L’école « Kourtrajmé » jouit donc d’un lieu artistique et coopératif lui donnant cette occasion de pouvoir accepter des étudiants sans aucune condition d’âge ni de diplôme. Les frais de formation sont couverts en grande partie grâce à des aides financières comme celle de la fondation d’entreprise France Télévision. Les 30 élèves d’une promotion y suivent une formation aux métiers du cinéma en se répartissant au sein de 3 sessions : écriture, production et réalisation & postproduction. Les cours théoriques et pratiques auxquels ils participent visent à leur : « délivrer une formation audiovisuelle, artistique et technique », pour «  permettre à chaque élève de développer un réseau professionnel, et donner à chacun confiance en soi et en sa légitimité ». Les cours de l’école fonctionnent selon une pédagogie de projet, dont le but est de faire parvenir 3 scénarios, sélectionnés parmi ceux des élèves de la session écriture, et chapotés par ceux des deux autres sessions, au bout du processus de fabrication d’un film. L’année est marquée par plusieurs « masterclass » de créateurs venu de tout horizon tel que des acteurs, réalisateurs, producteurs et autres. Des personnalités éminentes du cinéma français comme Vincent Cassel ou Cédric Klapisch font partie du riche réseau de l’école. Les galons obtenus par Ladj Ly grâce aux « Misérables » vont sans doute permettre à « Kourtrajmé » de se développer et donner plus de crédits aux jeunes cinéastes qui ont eu la chance d’y rentrer peu importe leur origine sociale et ethnique. 

Le drame qui réjouit

En plus de porter sur le devant de la scène son cinéma et son école, Ladj Ly braque ses projecteurs sur Montfermeil, commune de Seine St-Denis où il a grandi. L’action prend place dans un lieu précis, Les Bosquets, cité HLM souvent décrite comme un lieu de misère et de vie. Après leur construction dans les années 60, les nombreux appartements qui la composent ont été revendus aux fils des années à des populations de plus en plus pauvres et souvent issues de l’immigration. Cette bombe sociale à retardement finira par exploser en 2005, après la mort de Zyed Benna et Bouna Traoré, qui tentaient d’échapper à un contrôle de police, provoquant de violentes émeutes. 10 ans après, le quartier commence enfin à changer de visage, grâce aux millions d’euros investis dans un programme de rénovation urbaine. Mais les tensions restent palpables entres les jeunes se plaignant d’être harcelé par la police, et les habitants craignant ces jeunes traînards. « Les Misérables » apparaît donc comme un film d’espoir selon le maire Montfermeil car « c’est une production locale, un gars local, des acteurs locaux ». L’œuvre est une fierté pour les habitants, comme Imane, 19 ans affirmant s’être « sentie valorisée », et marquée par la réalité du film qui « exprime les injustices dont sont victimes les gens du quartier ».

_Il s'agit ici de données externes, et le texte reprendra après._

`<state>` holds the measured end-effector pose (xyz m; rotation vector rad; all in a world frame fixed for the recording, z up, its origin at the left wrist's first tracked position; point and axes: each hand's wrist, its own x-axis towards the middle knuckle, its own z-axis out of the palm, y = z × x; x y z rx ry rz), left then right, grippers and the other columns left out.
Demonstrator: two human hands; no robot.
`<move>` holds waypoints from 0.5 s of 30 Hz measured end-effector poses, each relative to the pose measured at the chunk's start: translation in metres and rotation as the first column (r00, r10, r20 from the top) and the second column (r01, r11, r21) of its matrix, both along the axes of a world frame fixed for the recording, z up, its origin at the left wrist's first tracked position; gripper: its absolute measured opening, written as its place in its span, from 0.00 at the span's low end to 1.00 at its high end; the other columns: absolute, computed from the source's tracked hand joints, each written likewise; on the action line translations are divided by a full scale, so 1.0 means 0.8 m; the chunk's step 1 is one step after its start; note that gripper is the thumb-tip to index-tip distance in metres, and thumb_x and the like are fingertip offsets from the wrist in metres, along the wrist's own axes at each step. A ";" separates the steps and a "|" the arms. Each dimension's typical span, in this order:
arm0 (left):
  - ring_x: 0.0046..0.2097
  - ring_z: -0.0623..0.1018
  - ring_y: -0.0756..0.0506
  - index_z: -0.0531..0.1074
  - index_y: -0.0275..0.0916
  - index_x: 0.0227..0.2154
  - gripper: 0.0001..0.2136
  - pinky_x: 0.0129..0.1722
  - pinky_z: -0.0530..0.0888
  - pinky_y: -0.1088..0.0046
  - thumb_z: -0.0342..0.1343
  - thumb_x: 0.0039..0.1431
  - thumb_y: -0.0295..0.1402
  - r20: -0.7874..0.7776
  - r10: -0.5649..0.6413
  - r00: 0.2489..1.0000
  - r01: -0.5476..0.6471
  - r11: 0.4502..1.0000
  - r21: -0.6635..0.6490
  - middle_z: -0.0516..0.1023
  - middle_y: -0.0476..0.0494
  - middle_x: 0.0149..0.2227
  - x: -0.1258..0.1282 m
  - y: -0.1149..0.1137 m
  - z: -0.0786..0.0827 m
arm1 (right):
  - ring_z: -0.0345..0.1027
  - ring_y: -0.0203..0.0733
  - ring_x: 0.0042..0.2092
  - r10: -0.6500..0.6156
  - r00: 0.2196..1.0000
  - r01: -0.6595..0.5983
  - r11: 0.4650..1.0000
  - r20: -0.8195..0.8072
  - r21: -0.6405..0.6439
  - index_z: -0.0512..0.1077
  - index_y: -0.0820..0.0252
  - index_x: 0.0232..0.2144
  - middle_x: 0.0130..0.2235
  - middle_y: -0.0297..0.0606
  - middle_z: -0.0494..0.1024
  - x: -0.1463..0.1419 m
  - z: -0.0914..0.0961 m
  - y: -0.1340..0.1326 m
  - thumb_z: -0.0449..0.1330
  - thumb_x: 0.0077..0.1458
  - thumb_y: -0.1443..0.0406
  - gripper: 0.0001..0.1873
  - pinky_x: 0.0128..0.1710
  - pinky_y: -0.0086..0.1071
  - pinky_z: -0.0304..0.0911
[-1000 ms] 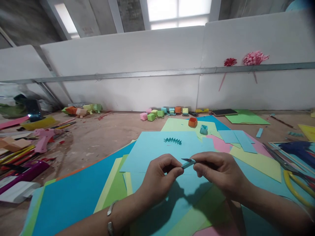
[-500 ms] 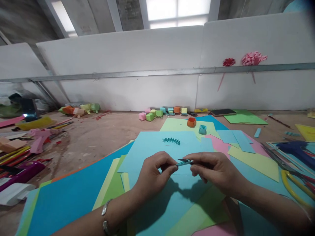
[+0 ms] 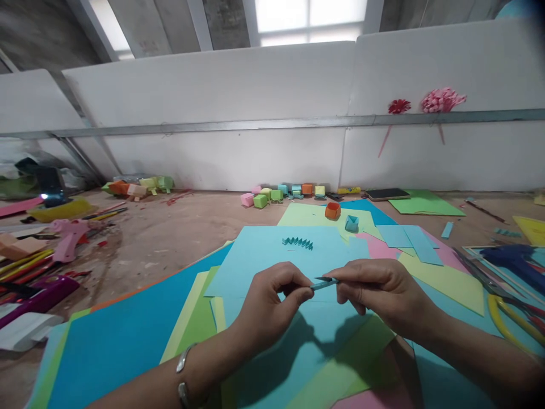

Les retombées positives du film de Ladj Ly sont donc elles aussi bien réelles et commencent déjà à apporter une dynamique forte et remplie d’espoir pour l’avenir. Les jeunes des environs peuvent entrapercevoir d’autres options en se dirigeant vers cet écosystème culturel formidable que sont les « Ateliers Médicis », abritant l’école « Kourtrajmé » et bien d’autres espaces de création pour échapper au quotidien morose de la banlieue.